▶ Work required
Line by line, transcribe the listing below exactly.

▶ Information shown
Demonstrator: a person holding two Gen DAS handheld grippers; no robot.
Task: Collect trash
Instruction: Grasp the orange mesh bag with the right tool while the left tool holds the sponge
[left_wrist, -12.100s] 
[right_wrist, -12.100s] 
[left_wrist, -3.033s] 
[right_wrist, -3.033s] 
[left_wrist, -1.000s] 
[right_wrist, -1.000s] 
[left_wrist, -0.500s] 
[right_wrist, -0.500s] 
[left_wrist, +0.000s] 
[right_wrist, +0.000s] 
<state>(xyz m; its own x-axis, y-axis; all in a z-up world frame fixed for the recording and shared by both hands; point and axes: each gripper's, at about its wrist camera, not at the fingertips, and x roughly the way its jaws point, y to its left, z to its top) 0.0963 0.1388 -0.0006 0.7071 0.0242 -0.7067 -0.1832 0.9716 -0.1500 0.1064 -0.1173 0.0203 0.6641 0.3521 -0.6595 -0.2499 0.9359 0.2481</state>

▶ Task answer
Demonstrator: a person holding two Gen DAS handheld grippers; no robot.
Task: Collect trash
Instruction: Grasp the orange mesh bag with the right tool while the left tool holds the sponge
[left_wrist, -12.100s] 
[right_wrist, -12.100s] 
[left_wrist, -3.033s] 
[right_wrist, -3.033s] 
[left_wrist, -1.000s] 
[right_wrist, -1.000s] 
[left_wrist, -0.500s] 
[right_wrist, -0.500s] 
[left_wrist, +0.000s] 
[right_wrist, +0.000s] 
<state>(xyz m; its own x-axis, y-axis; all in a z-up world frame fixed for the recording and shared by both hands; point and axes: each gripper's, at about its wrist camera, not at the fingertips, and x roughly the way its jaws point, y to its left, z to its top) 0.0963 0.1388 -0.0006 0.7071 0.0242 -0.7067 -0.1832 0.9716 -0.1500 0.1064 -0.1173 0.0203 0.6641 0.3521 -0.6595 -0.2499 0.9359 0.2481</state>

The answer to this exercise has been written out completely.